* _TRY IT_
The response should consist of the data reproduced word for word.
*** Begin section ***
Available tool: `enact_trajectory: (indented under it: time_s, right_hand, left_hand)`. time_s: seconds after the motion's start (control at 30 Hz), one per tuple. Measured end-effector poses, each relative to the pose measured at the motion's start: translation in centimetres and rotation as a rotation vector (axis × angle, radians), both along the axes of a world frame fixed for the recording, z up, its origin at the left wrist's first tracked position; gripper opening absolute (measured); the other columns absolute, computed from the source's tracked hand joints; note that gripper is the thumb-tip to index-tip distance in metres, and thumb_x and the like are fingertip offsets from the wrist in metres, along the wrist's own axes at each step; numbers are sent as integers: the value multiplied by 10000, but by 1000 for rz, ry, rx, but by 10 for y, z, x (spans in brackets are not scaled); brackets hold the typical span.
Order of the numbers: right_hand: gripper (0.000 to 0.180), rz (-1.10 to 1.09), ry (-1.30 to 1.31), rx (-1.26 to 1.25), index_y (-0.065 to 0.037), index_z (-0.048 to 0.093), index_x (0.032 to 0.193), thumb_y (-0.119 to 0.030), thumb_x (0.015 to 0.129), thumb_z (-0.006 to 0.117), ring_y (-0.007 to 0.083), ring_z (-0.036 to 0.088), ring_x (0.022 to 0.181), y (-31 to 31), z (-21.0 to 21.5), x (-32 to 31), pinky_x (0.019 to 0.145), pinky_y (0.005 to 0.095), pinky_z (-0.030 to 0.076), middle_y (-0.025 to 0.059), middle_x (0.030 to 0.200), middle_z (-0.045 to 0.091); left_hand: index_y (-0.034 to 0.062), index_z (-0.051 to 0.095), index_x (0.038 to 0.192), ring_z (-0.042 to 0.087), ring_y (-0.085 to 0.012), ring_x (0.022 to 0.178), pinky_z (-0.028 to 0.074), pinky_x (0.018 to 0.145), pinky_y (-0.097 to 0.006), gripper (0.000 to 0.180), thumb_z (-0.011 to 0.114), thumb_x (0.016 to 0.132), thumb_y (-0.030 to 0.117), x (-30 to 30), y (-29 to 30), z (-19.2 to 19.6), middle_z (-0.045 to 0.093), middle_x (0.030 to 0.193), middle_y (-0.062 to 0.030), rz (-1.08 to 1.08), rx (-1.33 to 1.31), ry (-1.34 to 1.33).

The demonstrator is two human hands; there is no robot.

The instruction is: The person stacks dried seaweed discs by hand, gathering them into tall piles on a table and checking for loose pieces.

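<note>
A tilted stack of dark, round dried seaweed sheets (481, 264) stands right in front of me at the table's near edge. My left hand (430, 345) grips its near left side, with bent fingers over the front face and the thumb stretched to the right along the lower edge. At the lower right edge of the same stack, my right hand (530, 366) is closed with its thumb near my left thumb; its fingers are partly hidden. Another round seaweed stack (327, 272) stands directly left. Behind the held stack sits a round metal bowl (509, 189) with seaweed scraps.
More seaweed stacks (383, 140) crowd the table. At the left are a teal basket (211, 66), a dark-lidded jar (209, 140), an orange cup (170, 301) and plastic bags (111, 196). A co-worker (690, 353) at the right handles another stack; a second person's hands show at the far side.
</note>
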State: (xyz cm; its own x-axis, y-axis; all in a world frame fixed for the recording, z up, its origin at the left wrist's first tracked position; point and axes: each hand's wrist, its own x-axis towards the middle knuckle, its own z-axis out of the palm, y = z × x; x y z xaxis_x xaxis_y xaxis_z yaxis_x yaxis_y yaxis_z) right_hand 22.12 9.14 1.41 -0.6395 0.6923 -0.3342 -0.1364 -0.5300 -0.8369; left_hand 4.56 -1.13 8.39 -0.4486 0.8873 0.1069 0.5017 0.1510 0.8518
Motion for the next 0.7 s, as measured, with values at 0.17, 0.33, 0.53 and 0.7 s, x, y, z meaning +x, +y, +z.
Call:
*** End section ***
* _COMPLETED TASK_
Available tool: `enact_trajectory: (indented under it: time_s, right_hand, left_hand)`. time_s: seconds after the motion's start (control at 30 Hz), one per tuple. Measured end-effector poses, each relative to the pose measured at the motion's start: translation in centimetres and rotation as a rotation vector (axis × angle, radians), both along the axes of a world frame fixed for the recording, z up, its origin at the left wrist's first tracked position; gripper opening absolute (measured); the other columns absolute, computed from the source's tracked hand joints; note that gripper is the thumb-tip to index-tip distance in metres, and thumb_x and the like are fingertip offsets from the wrist in metres, along the wrist's own axes at each step; numbers are sent as integers: the value multiplied by 10000, but by 1000 for rz, ry, rx, but by 10 for y, z, x (spans in brackets are not scaled); brackets hold the typical span.
Order of the numbers: right_hand: gripper (0.000 to 0.180), rz (-1.10 to 1.09), ry (-1.30 to 1.31), rx (-1.26 to 1.25), index_y (-0.065 to 0.037), index_z (-0.048 to 0.093), index_x (0.032 to 0.193), thumb_y (-0.119 to 0.030), thumb_x (0.015 to 0.129), thumb_z (-0.006 to 0.117), ring_y (-0.007 to 0.083), ring_z (-0.036 to 0.088), ring_x (0.022 to 0.181), y (-31 to 31), z (-21.0 to 21.5), x (-32 to 31), pinky_x (0.019 to 0.145), pinky_y (0.005 to 0.095), pinky_z (-0.030 to 0.076), middle_y (-0.025 to 0.059), middle_x (0.030 to 0.200), middle_z (-0.045 to 0.091); left_hand: index_y (-0.034 to 0.062), index_z (-0.051 to 0.095), index_x (0.038 to 0.192), ring_z (-0.042 to 0.087), ring_y (-0.085 to 0.012), ring_x (0.022 to 0.178), pinky_z (-0.028 to 0.074), pinky_x (0.018 to 0.145), pinky_y (-0.097 to 0.006), gripper (0.000 to 0.180), thumb_z (-0.011 to 0.114), thumb_x (0.016 to 0.132), thumb_y (-0.030 to 0.117), x (-30 to 30), y (-29 to 30), z (-19.2 to 19.6), middle_z (-0.045 to 0.093), middle_x (0.030 to 0.193), middle_y (-0.062 to 0.030), rz (-1.08 to 1.08), rx (-1.33 to 1.31), ry (-1.34 to 1.33).

The demonstrator is two human hands; there is no robot.

The instruction is: The person stacks dried seaweed discs by hand, gathering them into tall piles on a table and checking for loose pieces.

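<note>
A tilted stack of dark, round dried seaweed sheets (481, 264) stands right in front of me at the table's near edge. My left hand (430, 345) grips its near left side, with bent fingers over the front face and the thumb stretched to the right along the lower edge. At the lower right edge of the same stack, my right hand (530, 366) is closed with its thumb near my left thumb; its fingers are partly hidden. Another round seaweed stack (327, 272) stands directly left. Behind the held stack sits a round metal bowl (509, 189) with seaweed scraps.
More seaweed stacks (383, 140) crowd the table. At the left are a teal basket (211, 66), a dark-lidded jar (209, 140), an orange cup (170, 301) and plastic bags (111, 196). A co-worker (690, 353) at the right handles another stack; a second person's hands show at the far side.
</note>
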State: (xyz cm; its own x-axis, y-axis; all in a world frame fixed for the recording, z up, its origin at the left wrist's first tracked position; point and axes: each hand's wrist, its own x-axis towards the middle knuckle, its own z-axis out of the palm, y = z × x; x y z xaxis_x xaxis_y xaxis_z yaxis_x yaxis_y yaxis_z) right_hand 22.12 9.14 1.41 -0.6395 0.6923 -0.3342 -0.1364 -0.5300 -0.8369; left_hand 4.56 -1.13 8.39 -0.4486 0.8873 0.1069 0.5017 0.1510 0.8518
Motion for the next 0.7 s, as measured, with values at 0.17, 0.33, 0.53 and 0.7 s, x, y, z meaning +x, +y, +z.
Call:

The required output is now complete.